Provided entries >>
#####

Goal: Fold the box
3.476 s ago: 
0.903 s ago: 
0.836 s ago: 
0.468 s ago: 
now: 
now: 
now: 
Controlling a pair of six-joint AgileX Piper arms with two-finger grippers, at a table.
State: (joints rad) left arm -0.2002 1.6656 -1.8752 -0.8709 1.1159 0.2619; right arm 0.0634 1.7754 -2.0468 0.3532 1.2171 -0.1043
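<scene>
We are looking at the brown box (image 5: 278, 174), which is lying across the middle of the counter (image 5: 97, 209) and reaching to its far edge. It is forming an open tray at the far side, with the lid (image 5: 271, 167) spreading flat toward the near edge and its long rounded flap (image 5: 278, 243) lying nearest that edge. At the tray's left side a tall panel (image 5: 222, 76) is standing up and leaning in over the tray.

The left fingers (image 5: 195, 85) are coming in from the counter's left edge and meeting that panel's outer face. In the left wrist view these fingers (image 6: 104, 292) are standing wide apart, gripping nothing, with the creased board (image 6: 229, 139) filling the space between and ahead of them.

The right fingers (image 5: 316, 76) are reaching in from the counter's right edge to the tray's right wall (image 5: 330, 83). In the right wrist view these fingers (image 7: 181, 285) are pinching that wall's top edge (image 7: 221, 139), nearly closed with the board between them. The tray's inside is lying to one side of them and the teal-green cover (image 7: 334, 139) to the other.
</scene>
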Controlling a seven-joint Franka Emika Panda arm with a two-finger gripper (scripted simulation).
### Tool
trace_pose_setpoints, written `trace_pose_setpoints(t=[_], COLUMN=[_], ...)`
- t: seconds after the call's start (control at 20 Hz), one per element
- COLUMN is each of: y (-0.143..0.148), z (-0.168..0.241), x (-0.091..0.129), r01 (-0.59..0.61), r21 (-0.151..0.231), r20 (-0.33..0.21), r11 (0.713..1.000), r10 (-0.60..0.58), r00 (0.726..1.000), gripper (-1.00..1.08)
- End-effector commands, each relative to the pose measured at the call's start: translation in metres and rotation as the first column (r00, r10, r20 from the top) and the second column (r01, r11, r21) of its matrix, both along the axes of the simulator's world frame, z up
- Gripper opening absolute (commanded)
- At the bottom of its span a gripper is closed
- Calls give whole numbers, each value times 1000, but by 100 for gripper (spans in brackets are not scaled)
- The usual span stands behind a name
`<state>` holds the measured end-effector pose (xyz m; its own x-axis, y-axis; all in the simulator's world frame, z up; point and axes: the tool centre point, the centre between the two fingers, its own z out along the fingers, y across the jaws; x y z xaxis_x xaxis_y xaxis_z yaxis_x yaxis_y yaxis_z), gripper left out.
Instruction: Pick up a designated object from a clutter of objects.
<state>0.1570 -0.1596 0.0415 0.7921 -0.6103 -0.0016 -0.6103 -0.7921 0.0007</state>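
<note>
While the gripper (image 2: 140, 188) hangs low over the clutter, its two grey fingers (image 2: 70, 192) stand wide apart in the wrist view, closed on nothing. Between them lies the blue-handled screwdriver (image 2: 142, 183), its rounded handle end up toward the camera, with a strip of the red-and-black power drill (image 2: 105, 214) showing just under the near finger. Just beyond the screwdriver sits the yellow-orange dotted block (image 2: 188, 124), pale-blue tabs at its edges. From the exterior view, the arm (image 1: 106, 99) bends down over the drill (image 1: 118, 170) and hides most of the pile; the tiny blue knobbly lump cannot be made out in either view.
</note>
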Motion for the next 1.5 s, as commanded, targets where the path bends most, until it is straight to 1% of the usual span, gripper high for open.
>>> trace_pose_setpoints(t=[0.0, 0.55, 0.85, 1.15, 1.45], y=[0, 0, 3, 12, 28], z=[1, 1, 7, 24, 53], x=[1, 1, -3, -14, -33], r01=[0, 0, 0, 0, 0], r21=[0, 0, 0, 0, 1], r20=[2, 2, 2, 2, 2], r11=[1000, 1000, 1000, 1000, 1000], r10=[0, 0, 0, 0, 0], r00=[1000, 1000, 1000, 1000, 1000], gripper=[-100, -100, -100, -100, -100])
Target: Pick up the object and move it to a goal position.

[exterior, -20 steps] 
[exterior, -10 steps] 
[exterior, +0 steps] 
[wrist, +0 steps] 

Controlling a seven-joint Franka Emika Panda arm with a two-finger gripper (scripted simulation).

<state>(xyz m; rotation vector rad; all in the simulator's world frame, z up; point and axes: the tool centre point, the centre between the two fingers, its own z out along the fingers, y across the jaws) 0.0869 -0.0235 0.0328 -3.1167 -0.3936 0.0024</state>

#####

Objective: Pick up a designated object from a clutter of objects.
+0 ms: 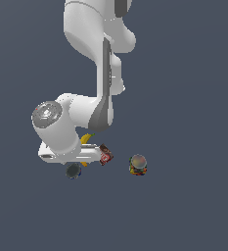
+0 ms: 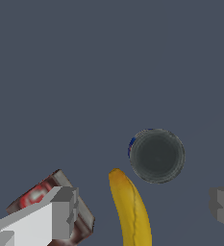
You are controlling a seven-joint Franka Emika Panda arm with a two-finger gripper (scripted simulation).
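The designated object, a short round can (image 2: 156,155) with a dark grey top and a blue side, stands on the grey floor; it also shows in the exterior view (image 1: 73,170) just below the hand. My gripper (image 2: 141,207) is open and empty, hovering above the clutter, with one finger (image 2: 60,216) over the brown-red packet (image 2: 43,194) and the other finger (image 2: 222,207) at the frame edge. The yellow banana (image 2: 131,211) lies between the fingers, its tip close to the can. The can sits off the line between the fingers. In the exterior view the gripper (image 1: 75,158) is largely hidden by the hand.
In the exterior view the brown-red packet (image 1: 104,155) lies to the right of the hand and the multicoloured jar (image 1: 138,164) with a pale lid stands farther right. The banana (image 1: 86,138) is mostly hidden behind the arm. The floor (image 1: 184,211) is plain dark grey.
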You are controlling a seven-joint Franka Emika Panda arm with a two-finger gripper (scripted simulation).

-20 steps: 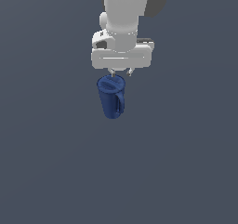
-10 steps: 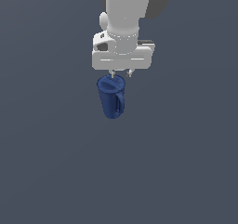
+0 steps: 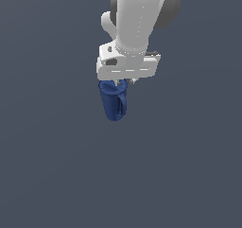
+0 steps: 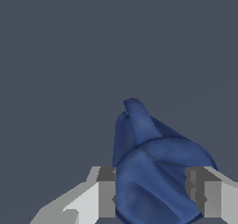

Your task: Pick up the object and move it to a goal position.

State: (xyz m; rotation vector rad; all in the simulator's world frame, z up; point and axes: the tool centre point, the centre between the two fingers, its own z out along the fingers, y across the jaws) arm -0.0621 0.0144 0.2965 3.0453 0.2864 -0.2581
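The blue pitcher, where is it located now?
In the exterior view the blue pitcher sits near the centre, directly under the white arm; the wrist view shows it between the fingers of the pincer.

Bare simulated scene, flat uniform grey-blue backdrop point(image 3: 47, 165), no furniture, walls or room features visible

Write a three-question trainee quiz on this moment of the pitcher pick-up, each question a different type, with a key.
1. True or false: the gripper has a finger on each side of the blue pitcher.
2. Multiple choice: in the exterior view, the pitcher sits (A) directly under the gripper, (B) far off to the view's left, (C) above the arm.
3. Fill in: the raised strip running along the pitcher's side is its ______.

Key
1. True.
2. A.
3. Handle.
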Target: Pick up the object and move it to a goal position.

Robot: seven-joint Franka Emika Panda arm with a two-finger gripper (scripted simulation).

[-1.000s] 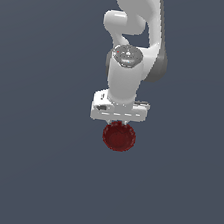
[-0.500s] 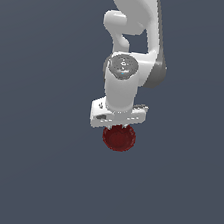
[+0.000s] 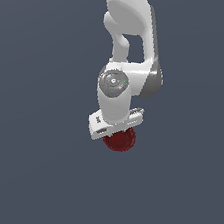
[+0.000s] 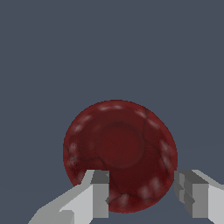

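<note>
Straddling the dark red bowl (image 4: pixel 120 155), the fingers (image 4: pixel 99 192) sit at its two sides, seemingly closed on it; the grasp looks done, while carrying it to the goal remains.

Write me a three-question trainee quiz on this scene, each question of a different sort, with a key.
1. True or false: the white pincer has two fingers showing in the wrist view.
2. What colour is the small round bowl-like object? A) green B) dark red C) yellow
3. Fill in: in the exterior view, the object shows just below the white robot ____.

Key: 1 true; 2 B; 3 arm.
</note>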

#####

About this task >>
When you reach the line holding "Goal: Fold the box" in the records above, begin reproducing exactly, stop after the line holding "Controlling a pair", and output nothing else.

Your response >>
Goal: Fold the box
3.476 s ago: 
0.903 s ago: 
0.836 s ago: 
0.468 s ago: 
now: 
now: 
now: 
Controlling a pair of six-joint AgileX Piper arms with two-finger grippers, at a table.

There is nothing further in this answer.